Meditación de Alejandra Castelblanco Moreira

 “…y yo lo resucitaré en el último día”

Jesús parece decirnos: mi Padre me envió al mundo con una misión definida y por una razón  única: por amor a sus hijos. Tanto amó Dios al mundo, que envió a su Hijo para salvarlos. Seguro han escuchado esta frase miles de veces, pues bien, Yo soy ese hijo, Yo vine al mundo, Yo cumplí mi misión de salvarlos al morir en la cruz. Pero Yo vencí a la muerte. Resucité y ese mismo regalo tendrán ustedes si comen de mi carne y beben de mi sangre: La resurrección. La forma de hacerlo es: participar de la eucaristía y teniendo una vida espiritual acorde a la vida terrenal, es decir, siendo consecuentes y dando testimonio de vida.

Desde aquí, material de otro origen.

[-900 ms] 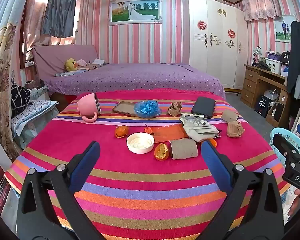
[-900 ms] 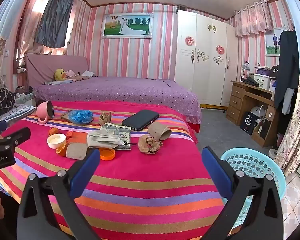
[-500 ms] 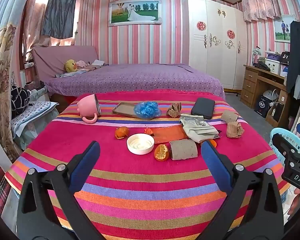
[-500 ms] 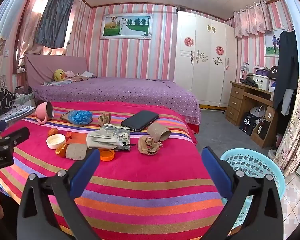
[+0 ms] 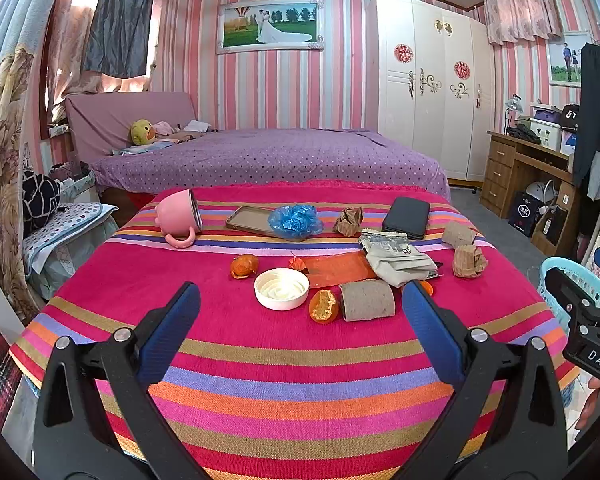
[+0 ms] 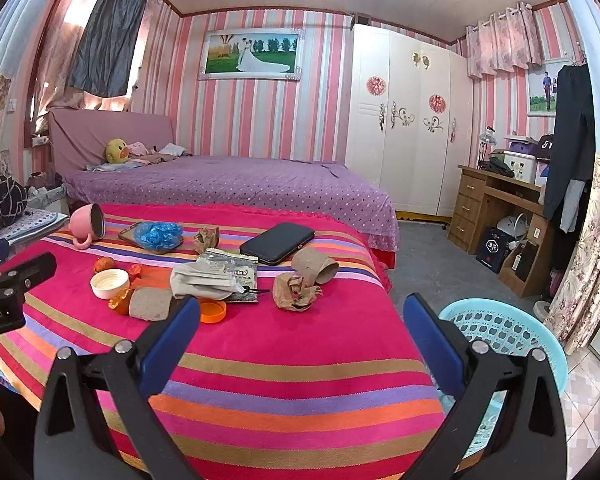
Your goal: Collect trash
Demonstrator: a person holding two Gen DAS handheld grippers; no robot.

Ayer me tocó escuchar la canción que tiene como letra este pasaje del evangelio y me quedé pensando en lo importante de la esperanza en nuestras vidas, en lo terrible que debe ser vivir sin Dios, sin esperanza. Los caminos están definidos y uno libremente escoge si quiere una vida acorde a la vida cristiana o salirse de ella, o peor aún, vivir a veces como cristiano y a veces no, en otras palabras: siendo tibio. Qué difícil es ser radical, implica esfuerzo, sacrificio pero también es cierto que trae tranquilidad en el alma, descanso en el corazón y sobretodo: esperanza.  Esperanza en la vida eterna, en el reencuentro con los que han partido y una contemplación al Padre que es el mayor regalo.

Querido Señor: Gracias por hacernos hijos del Padre, gracias por estar conmigo, gracias por ser nuestro ejemplo y guía, gracias por darnos a la Santísima Virgen María, siempre dispuesta a escucharnos y acogernos en el Santuario. Gracias por regalarnos la esperanza, por tener siempre la posibilidad de volver a empezar, de enmendar el camino y hacer borrón y cuenta nueva. Gracias por el sacramento de la reconciliación y el de la eucaristía que nos devuelven la gracia y nos conducen a una comunión íntima y profunda. AMÉN.